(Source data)
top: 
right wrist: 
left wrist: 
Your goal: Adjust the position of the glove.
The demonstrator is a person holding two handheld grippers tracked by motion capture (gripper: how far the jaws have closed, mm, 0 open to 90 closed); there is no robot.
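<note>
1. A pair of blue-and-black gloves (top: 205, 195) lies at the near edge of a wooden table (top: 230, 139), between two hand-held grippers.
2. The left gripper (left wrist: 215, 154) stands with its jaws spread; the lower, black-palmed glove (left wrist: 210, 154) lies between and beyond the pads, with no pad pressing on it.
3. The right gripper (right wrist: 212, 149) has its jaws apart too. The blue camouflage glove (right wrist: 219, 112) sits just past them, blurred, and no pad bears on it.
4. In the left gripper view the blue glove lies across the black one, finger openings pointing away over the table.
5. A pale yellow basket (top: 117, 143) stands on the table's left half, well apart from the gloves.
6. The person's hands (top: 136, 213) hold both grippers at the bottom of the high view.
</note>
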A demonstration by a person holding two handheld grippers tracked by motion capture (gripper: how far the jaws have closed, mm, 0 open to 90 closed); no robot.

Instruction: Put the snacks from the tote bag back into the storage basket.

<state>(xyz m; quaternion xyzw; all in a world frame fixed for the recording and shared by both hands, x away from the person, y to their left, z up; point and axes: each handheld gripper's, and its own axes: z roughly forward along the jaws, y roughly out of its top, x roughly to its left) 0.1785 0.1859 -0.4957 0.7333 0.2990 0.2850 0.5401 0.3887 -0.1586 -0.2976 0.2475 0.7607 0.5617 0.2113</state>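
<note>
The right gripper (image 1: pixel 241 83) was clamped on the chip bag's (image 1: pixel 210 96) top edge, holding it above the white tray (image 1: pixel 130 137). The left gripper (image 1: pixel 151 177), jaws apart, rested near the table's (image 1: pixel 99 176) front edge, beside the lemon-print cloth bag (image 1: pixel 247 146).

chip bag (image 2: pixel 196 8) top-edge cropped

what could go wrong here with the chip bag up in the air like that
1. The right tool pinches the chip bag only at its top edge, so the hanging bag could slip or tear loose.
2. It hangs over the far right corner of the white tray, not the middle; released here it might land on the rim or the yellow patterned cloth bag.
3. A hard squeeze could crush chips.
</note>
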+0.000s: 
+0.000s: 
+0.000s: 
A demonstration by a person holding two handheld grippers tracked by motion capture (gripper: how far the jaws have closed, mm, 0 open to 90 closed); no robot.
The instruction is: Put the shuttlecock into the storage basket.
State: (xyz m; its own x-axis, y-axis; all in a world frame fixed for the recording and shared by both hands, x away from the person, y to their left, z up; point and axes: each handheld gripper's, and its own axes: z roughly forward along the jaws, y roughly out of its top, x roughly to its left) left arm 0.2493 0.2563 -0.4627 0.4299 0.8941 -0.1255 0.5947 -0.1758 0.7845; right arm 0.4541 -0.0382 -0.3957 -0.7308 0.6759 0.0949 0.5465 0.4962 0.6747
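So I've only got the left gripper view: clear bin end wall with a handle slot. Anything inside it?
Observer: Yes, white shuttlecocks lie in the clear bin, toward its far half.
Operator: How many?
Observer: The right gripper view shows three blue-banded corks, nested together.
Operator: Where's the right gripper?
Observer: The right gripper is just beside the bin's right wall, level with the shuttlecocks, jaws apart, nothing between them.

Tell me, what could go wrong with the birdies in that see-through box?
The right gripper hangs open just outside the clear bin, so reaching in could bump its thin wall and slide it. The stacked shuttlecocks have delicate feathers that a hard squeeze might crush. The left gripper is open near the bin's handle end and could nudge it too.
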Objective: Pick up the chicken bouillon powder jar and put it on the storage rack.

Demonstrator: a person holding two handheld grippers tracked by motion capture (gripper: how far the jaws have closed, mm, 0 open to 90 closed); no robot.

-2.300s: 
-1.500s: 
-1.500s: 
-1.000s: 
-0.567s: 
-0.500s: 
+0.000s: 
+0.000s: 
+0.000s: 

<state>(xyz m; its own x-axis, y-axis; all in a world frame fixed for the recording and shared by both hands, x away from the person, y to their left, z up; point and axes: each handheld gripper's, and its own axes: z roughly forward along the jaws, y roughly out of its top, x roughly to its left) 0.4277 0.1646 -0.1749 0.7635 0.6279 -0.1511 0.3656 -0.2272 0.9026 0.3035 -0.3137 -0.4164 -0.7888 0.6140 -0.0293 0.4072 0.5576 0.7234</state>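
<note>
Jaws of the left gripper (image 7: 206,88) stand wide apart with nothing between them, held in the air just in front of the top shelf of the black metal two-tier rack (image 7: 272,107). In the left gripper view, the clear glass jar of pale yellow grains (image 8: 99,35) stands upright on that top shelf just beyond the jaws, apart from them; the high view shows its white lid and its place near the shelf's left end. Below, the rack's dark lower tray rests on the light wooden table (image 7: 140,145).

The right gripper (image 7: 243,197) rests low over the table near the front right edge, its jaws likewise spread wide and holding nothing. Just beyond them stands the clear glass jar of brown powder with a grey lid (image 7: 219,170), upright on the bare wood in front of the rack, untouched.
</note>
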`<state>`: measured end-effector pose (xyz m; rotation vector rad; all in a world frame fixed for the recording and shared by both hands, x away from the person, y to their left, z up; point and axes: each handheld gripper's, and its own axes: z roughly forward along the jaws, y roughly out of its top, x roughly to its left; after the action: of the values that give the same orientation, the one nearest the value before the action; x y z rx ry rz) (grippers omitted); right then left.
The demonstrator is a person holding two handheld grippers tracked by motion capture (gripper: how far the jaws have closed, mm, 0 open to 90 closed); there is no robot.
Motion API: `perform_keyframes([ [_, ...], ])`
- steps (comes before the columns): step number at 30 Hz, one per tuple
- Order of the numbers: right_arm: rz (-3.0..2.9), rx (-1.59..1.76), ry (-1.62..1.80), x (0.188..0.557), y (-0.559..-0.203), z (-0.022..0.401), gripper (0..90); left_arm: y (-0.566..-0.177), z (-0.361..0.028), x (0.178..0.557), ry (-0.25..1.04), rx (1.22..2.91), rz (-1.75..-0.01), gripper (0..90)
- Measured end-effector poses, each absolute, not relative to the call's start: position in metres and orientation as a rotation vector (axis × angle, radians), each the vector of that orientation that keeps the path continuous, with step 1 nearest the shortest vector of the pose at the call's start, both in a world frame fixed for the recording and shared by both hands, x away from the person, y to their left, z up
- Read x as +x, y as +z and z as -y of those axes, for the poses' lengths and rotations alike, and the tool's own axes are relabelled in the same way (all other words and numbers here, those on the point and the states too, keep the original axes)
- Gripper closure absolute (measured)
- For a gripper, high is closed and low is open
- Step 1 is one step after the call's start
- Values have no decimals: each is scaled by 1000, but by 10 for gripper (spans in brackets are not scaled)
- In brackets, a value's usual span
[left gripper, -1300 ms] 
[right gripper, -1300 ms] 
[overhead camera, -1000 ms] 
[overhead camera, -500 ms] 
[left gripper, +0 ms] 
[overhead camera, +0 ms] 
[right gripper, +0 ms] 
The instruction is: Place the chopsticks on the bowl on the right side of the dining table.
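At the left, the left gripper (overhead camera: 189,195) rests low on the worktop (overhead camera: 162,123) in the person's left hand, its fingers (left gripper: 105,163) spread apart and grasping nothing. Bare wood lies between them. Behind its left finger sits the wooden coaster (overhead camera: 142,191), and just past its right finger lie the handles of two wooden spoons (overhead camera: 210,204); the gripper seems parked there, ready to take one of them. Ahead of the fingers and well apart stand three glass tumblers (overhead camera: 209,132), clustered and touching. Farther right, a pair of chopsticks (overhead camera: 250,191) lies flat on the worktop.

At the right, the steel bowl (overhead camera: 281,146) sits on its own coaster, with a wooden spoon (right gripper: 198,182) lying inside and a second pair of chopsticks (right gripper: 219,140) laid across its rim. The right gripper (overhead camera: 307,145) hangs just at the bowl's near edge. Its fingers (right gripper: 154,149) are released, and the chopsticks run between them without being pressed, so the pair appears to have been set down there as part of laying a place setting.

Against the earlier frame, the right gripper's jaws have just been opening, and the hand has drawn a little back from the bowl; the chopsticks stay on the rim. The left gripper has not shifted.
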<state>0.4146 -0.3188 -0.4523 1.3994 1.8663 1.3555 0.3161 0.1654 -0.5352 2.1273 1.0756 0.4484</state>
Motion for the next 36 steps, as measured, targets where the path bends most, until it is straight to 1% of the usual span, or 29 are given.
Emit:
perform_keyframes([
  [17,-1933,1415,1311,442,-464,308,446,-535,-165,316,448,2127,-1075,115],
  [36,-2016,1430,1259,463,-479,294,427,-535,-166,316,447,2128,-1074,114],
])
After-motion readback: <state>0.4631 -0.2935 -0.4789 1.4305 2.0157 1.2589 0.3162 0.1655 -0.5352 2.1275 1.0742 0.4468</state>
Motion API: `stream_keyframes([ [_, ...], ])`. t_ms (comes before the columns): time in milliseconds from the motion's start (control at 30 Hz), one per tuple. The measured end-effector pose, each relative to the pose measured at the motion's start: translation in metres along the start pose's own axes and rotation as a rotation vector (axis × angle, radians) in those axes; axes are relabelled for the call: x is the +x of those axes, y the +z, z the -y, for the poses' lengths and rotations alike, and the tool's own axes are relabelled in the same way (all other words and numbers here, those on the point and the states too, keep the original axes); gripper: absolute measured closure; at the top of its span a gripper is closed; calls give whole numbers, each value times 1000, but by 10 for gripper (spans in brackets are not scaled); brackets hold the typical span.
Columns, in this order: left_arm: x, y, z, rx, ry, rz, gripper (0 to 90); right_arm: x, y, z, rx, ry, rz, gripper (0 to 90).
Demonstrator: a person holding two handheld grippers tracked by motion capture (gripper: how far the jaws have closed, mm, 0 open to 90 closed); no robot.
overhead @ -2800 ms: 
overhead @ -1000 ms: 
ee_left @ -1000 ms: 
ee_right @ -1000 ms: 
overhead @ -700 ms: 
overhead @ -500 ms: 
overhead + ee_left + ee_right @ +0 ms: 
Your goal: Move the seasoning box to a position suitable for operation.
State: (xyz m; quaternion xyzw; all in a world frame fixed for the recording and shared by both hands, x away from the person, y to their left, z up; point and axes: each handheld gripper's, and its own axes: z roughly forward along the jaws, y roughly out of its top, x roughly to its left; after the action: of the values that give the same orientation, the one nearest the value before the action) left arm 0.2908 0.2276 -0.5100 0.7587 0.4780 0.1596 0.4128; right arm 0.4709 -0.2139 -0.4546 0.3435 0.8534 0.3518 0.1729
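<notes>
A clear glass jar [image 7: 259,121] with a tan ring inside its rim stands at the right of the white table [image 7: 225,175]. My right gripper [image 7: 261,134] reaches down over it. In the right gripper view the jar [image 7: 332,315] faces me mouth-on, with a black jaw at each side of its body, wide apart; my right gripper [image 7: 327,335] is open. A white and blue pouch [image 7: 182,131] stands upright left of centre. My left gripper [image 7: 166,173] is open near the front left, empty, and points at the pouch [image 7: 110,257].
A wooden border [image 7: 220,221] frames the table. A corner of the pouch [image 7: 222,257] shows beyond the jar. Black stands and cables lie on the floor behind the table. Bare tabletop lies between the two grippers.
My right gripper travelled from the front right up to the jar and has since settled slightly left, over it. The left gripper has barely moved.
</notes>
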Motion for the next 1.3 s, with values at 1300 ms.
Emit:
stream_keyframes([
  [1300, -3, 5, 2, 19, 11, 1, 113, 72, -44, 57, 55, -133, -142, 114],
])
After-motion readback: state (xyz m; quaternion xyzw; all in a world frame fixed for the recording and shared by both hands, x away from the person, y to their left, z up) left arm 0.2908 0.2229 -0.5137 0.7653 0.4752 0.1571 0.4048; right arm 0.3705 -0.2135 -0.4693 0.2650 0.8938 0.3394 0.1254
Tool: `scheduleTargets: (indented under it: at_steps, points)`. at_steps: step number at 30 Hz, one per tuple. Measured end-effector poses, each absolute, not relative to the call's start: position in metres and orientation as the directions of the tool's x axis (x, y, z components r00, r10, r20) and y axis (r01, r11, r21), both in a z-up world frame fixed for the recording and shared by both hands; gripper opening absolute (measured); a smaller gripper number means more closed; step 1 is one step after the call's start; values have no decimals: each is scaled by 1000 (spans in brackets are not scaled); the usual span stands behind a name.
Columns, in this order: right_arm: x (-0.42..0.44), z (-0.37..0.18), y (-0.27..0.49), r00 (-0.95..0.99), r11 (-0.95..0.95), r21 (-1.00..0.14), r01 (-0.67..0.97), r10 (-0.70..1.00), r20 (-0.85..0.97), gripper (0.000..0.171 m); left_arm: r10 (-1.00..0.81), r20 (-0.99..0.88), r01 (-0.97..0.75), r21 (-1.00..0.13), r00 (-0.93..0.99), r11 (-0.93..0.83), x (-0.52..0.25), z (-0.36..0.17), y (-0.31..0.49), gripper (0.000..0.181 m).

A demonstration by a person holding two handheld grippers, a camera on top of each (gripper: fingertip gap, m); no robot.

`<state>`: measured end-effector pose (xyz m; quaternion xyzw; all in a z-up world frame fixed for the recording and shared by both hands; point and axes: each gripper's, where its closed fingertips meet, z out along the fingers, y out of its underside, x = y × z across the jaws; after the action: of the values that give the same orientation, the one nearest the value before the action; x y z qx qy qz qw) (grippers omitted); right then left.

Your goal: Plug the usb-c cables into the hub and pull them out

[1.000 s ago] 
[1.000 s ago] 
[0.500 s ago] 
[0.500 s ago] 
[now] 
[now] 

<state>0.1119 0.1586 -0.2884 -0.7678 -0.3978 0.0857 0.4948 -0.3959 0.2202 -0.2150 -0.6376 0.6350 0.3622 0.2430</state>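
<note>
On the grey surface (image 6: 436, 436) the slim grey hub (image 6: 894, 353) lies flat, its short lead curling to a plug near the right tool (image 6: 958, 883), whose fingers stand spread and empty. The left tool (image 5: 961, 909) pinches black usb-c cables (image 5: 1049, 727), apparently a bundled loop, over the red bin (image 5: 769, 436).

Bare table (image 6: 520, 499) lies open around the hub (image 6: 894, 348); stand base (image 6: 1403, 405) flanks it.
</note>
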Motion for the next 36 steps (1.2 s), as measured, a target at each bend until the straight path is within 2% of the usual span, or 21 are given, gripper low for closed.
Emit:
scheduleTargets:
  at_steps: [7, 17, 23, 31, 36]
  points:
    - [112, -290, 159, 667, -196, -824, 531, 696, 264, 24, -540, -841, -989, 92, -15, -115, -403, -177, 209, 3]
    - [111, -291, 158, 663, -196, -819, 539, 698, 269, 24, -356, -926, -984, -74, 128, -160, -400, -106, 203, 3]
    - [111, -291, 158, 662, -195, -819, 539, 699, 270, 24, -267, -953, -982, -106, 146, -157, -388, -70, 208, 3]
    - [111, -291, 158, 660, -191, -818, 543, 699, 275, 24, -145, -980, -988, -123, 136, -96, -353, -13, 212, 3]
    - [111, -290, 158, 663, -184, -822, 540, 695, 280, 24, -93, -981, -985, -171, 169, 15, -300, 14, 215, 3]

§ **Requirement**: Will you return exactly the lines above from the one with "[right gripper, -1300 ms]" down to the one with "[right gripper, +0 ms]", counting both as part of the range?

§ **Response area**:
[right gripper, -1300 ms] 
[overhead camera, -1000 ms] 
[overhead camera, -500 ms] 
[left gripper, +0 ms] 
[overhead camera, +0 ms] 
[right gripper, +0 ms] 

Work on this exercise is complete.